THE CONTEMPORARY PACIFIC
The Pacific is bound on the north by the Bering Straits; on the east by the Americas; on the west by the continents of Asia, Australia, and the islands on the platform between them; and on the south it merges without a clear surface demarcation into the Antarctic Ocean. This enormous area encompasses numerous nations and island groups containing an estimate of over 24,000 separate islands.
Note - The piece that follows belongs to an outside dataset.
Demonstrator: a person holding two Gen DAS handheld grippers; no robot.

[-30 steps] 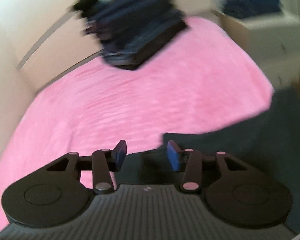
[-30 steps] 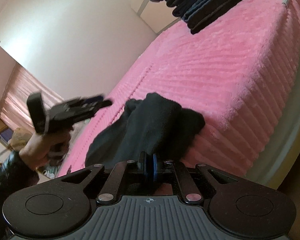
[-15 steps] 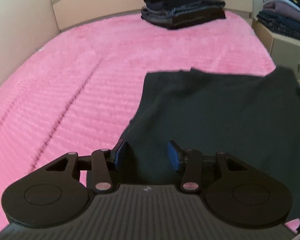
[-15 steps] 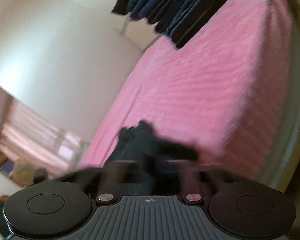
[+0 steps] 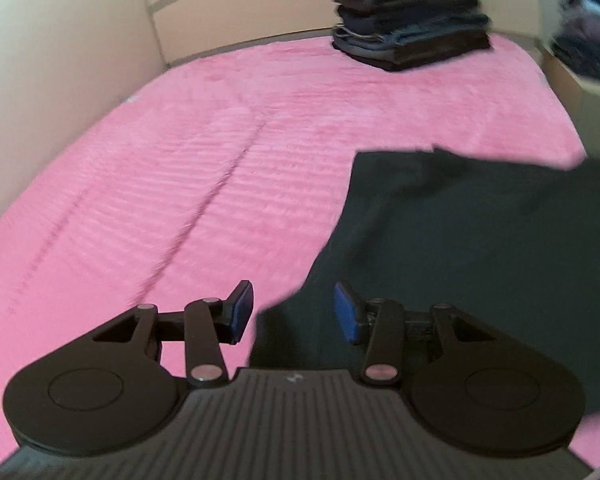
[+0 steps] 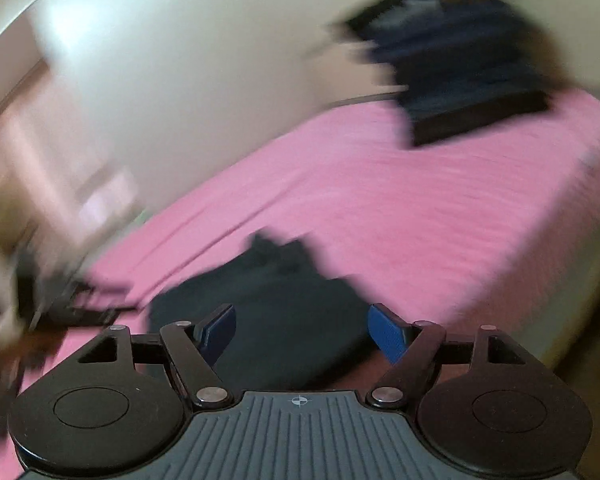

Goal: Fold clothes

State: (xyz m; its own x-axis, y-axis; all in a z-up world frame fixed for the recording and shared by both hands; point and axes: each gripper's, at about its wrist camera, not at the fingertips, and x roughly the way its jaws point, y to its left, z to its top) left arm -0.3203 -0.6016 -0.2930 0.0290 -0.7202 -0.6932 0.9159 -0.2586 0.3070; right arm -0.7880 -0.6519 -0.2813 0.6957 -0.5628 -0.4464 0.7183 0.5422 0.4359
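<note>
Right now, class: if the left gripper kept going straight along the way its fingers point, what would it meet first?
Most likely the dark garment spread on the pink bedspread; its edge lies just ahead of the open left gripper. Depth is unclear, so it may touch bedspread beside it.

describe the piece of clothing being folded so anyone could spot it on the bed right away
Start at the pink bedspread covering the bed. At its near right edge lies a black garment, spread flat in a single layer. Unlike the tall stack of folded clothes at the far end, it lies alone and unstacked.

Pink bed (image 5: 260,152) bears dark garment (image 5: 480,248), folded stack (image 5: 412,36)
</note>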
What is and is not part of the Pacific—particularly the western Pacific—is variously delimited. Some authorities have the Pacific and the Indian Oceans abutting the western edge of the Lesser and Greater Sunda Islands. Other authorities set the western edge at the eastern edge of this Sundan platform. A majority viewpoint accepts the landmasses of Japan, Taiwan, the Philippines, New Guinea, and eastern Australia, which face the open waters of the Pacific, as its western edge.
A broad array of regions, islands, island groups, and nations are found within the Pacific. The simplest grouping to describe is the distinction between continental and oceanic islands. Continental islands have had a subaerial (above water or sea level) connection to a continental landmass. They lie on the shallower portions of the continental shelf and are largely found in the western Pacific because the shelf in the eastern Pacific is nearly nonexistent and the continental slope of the Americas is extremely steep. Only a few islands lie on this narrow eastern Pacific shelf; they are very close to the American mainland and include the Mexican Tres Marías, the California Channel Islands, the Queen Charlotte Islands, and the Aleutian Islands. In contrast, the western Pacific Rim islands of Japan, the Ryukyu Islands, Taiwan, the Philippines, New Guinea, and the Great Barrier Reef islands are all continental islands.
Some additional regional terms apply largely to oceanic islands. The most obvious one is “Oceania.” A standard definition of Oceania includes Australia, Papua New Guinea, the Solomon Islands, New Caledonia, and New Zealand and the oceanic islands of Polynesia, Micronesia, and Melanesia. This definition of Oceania excludes the Philippines, Japan, eastern Pacific islands (e.g., the Galápagos Islands, Clipperton Island), and even the Hawaiian Islands. My preferred usage stresses the oceanic part of Oceania and includes all the islands of Micronesia and Polynesia as well as the oceanic part of Melanesia westward into the eastern Solomon Islands. The Australopapuan landmass is continental. New Caledonia and New Zealand are excluded because they are fragments of the supercontinent Pangaea.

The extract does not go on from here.